▶ **YOUR INSTRUCTIONS**
From the entries that follow, reproduce exactly and only the lines from the line with "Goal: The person" to the line with "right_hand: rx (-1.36", endpoints included.

---*---

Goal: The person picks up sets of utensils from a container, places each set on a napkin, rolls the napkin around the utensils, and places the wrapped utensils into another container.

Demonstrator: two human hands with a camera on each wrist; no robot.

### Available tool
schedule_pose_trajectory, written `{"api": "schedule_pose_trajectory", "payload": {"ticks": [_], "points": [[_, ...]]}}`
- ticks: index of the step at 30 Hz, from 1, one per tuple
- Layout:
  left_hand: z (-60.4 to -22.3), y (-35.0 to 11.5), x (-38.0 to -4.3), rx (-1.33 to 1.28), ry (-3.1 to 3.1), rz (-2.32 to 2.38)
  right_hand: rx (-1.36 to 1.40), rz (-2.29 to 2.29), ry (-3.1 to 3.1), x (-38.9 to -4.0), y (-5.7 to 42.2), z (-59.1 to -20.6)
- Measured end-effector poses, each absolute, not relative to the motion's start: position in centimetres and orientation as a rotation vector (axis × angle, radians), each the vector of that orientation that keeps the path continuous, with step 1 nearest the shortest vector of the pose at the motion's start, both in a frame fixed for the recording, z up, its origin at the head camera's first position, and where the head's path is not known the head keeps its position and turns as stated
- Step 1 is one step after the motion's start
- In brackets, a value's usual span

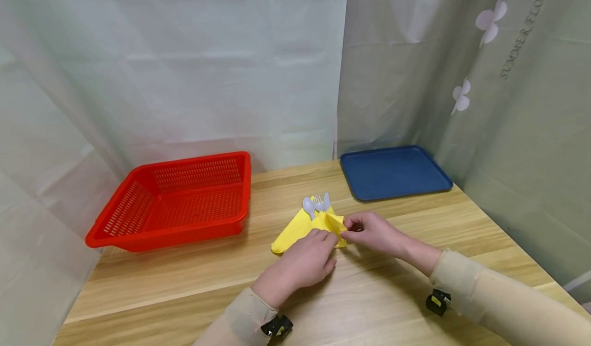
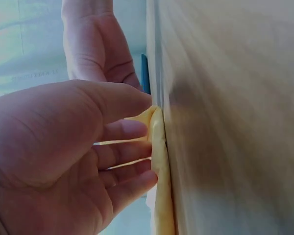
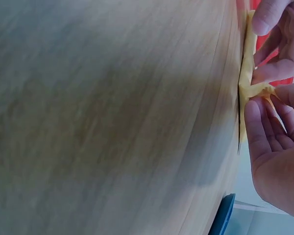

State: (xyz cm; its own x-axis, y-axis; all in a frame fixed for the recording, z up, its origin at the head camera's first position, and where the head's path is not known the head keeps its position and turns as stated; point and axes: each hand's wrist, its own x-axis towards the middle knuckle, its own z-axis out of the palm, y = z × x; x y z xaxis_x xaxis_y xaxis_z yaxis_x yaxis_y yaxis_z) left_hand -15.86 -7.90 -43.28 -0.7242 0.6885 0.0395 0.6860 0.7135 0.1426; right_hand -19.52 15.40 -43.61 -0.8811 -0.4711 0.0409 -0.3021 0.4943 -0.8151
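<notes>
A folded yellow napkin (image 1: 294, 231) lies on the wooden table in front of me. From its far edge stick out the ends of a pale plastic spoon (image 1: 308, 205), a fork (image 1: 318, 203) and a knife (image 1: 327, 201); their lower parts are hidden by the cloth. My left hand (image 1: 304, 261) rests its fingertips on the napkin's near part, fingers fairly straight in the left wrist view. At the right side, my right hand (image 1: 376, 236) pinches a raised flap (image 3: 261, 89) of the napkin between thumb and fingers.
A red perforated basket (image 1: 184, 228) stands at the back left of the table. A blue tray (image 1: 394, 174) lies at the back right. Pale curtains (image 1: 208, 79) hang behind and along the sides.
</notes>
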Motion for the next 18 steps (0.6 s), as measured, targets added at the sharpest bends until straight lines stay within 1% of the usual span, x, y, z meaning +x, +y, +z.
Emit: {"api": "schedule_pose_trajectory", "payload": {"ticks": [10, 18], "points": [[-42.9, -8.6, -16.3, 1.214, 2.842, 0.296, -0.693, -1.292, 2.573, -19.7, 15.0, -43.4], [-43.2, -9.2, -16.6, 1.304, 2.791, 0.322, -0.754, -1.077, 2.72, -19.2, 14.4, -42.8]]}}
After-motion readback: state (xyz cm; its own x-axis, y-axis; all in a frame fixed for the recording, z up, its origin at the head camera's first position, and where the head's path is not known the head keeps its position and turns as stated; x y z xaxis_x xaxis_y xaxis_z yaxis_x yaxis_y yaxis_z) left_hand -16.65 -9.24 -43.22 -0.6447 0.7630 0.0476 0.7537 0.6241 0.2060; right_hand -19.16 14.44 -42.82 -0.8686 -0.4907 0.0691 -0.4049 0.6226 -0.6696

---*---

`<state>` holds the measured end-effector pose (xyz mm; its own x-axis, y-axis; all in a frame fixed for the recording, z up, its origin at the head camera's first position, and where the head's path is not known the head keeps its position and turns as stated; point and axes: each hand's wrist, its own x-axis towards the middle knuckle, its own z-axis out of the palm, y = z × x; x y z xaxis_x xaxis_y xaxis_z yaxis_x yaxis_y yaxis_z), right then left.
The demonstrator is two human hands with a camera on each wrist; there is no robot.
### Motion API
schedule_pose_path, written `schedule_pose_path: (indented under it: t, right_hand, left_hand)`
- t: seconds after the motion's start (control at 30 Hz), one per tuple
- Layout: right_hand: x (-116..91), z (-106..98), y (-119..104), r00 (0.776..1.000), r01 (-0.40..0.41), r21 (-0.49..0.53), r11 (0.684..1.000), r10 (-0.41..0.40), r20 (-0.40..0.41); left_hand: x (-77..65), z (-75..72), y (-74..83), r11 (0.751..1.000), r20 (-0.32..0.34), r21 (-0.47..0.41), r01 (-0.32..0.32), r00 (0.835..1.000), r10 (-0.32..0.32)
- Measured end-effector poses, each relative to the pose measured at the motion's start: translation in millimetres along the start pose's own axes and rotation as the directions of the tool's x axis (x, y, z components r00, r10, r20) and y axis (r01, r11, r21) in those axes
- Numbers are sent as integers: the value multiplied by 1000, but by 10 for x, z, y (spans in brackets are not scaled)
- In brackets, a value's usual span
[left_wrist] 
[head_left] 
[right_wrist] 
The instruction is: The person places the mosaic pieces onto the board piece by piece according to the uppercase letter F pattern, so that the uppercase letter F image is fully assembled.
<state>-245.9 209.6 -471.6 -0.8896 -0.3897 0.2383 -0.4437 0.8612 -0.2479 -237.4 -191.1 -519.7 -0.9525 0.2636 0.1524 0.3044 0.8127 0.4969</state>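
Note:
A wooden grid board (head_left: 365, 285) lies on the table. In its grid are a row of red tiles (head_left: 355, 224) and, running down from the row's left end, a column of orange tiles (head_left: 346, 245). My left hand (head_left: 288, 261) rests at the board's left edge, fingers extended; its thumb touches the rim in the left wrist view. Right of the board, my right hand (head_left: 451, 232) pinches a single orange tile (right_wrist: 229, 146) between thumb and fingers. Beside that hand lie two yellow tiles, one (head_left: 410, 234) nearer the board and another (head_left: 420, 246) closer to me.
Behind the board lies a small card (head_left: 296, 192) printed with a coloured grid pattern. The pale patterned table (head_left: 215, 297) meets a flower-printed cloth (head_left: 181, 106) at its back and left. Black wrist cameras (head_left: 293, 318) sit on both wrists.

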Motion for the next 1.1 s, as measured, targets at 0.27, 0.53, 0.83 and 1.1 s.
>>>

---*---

▶ **EXPECTED ANSWER**
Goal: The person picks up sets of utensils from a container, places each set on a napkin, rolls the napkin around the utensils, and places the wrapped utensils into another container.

Demonstrator: two human hands with a camera on each wrist; no robot.

### Available tool
schedule_pose_trajectory, written `{"api": "schedule_pose_trajectory", "payload": {"ticks": [_], "points": [[_, ...]]}}`
- ticks: index of the step at 30 Hz, from 1, one per tuple
- Layout:
  left_hand: z (-60.4 to -22.3), y (-35.0 to 11.5), x (-38.0 to -4.3), rx (-1.33 to 1.28), ry (-3.1 to 3.1), rz (-2.32 to 2.38)
  right_hand: rx (-1.36 to 1.40), rz (-2.29 to 2.29), ry (-3.1 to 3.1), x (-38.9 to -4.0), y (-5.7 to 42.2), z (-59.1 to -20.6)

No further answer is needed.